OECD Finalizes BEPS 2.0 Implementation Guidelines – Implications for MNCs in China
The OECD has issued the final implementation guidance for pillar two of the BEPS 2.0 initiative, paving the way for the implementation of a global minimum tax rate of 15 percent in 2024. Both mainland China and Hong Kong have agreed to the minimum tax rate and associated rules, which means some multinationals in China may be required to pay top-up taxes in the future. We discuss the latest OECD rules and the potential impact of the China BEPS 2.0 framework on multinationals.
The Organization for Economic Cooperation and Development (OECD) has released the Agreed Administrative Guidance for the Pillar Two GloBE Rules (the “Agreed Administrative Guidance”). These are a set of administrative guidelines for members of the “OECD/G20 Inclusive Framework on BEPS” to implement the Global Anti-Base Erosion (GloBE) Rules, which make large multinational enterprises (MNEs) liable for a minimum corporate income tax (CIT) rate of 15 percent on the income arising in each of the jurisdictions in which they operate. This initiative is commonly referred to as BEPS 2.0.
The Agreed Administrative Guidance is the final piece of guidance that the OECD will release for the implementation of the “Two-Pillar Solution to Address the Tax Challenges Arising from the Digitalisation of the Economy” (the “Two Pillar Solution”), and therefore marks the completion of the framework for implementation in 2024.
The OECD/G20 Inclusive Framework on BEPS (which stands for “base erosion and profit shifting”), more commonly referred to as the “Inclusive Framework” (IF), is an initiative by the OECD and the G20 to tackle the practice whereby MNEs avoid paying taxes by declaring profits in a low-tax jurisdiction. According to the OECD, BEPS practices cost countries around US$100 billion to US$240 billion in lost revenue annually, equivalent to around 4 to 10 percent of the global CIT revenue.
Both mainland China and Hong Kong have agreed to the Two Pillar Solution and GloBE Rules, committing to reforming the international tax framework and tackling tax evasion by MNEs. This includes making changes to domestic tax regulations in order to meet the minimum 15 percent CIT rate.
What are the “two pillars” of BEPS 2.0?
On October 8, 2021, the OECD released the Two-Pillar Solution to Address the Tax Challenges Arising from the Digitalisation of the Economy (commonly referred to as the “October Statement”), which provides a detailed implementation plan for the implementation of the two-pillar solution and a timeline for the implementation process and the formulation of more rules for the two pillars.
The October Statement was based upon a previous statement released in July 2021, which outlined the components of the two-pillar solution that had been agreed upon by a portion of the IF members.
As of December 16, 2022, 138 out of the 142 IF members had agreed to the October Statement, including both mainland China and Hong Kong.

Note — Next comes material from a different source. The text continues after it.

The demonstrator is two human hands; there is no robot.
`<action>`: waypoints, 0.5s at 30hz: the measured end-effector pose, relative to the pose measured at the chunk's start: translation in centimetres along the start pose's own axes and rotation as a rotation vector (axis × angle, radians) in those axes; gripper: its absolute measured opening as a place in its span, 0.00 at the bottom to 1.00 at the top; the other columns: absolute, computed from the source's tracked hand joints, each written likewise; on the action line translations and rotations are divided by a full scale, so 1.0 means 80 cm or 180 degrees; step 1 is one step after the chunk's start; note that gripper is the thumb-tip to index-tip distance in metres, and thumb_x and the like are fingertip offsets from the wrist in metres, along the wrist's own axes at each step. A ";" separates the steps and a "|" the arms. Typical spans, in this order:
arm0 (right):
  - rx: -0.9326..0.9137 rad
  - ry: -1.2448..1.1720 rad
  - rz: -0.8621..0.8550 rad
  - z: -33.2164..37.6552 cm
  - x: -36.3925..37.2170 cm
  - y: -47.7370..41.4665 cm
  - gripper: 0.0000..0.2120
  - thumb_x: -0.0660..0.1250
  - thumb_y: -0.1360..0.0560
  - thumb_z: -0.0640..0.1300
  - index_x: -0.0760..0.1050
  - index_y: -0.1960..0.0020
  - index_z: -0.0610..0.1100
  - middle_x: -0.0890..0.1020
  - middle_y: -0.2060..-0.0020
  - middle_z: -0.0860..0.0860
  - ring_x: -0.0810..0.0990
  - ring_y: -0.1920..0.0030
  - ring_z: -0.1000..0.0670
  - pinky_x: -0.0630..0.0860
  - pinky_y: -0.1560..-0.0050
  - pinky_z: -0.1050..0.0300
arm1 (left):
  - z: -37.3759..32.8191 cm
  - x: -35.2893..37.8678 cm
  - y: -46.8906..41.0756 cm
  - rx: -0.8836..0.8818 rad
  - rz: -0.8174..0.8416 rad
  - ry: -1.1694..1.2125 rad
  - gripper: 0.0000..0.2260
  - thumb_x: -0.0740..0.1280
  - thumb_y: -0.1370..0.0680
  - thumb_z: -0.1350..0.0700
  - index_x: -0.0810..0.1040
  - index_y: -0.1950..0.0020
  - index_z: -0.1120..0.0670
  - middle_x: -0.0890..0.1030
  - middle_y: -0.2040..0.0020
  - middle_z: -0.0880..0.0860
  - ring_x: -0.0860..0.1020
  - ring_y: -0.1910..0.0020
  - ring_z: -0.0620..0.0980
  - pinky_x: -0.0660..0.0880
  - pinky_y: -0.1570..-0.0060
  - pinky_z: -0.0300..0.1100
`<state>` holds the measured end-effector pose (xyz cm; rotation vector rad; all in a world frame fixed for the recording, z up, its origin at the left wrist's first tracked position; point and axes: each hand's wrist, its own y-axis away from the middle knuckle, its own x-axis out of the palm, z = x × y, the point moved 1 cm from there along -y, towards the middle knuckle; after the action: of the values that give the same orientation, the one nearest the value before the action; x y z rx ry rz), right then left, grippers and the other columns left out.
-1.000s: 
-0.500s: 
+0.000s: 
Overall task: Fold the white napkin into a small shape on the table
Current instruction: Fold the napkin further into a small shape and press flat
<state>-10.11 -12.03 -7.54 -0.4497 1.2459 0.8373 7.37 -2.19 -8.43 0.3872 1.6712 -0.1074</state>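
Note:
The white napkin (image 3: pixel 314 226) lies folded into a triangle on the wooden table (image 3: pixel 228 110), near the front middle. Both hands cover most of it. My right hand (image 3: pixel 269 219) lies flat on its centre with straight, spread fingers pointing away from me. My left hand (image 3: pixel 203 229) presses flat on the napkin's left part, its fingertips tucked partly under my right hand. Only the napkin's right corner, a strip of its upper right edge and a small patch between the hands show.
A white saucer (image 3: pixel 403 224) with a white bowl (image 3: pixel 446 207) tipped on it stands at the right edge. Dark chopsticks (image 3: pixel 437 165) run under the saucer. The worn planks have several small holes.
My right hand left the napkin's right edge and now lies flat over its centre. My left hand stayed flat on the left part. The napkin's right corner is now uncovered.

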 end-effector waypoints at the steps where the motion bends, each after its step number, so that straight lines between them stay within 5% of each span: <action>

As outlined in the July and October statements, the BEPS 2.0 package consists of two parts, or the “two pillars”:
- Pillar One – focused on profit allocation and nexus, requiring MNEs to pay taxes in the countries where they have users, even if they have no commercial presence there.
- Pillar Two – focused on a global minimum tax rate of 15 percent targeting large MNEs with global turnover above €750 million.
What are the GloBE Rules?
On December 20, 2021, the OECD released the Pillar Two model rules (also known as the “GloBE Rules”) for the domestic implementation of the 15 percent global minimum tax. These rules assist governments with the implementation of the Pillar Two Solution, define the MNEs within the scope of the minimum tax rate, and set out mechanisms for calculating MNEs’ effective tax rate and determining the amount of top-up taxes payable. It also covers matters such as mergers and acquisitions, operative rules, rules on transition periods, and more.
The GloBE Rules only apply to MNEs with a global turnover of at least €750 million. It does not apply to companies that have no foreign presence, government entities, international and non-profit organizations, or entities that meet the definition of a pension, investment, or real estate fund.
The MNEs that fall within the scope of the GloBE Rules are required to calculate their effective tax rate for each jurisdiction in which they have operations and, in the event that the tax rate falls below 15 percent in any jurisdiction, pay top-up tax to make up the difference. This top-up tax is generally paid by the “ultimate parent company” of the MNE in the jurisdiction in which the parent company is based. This is known as the Income Inclusion Rule (IIR). Under this rule, the parent company is required to pay the top-up taxes in proportion to its ownership interests in those entities that have low tax income.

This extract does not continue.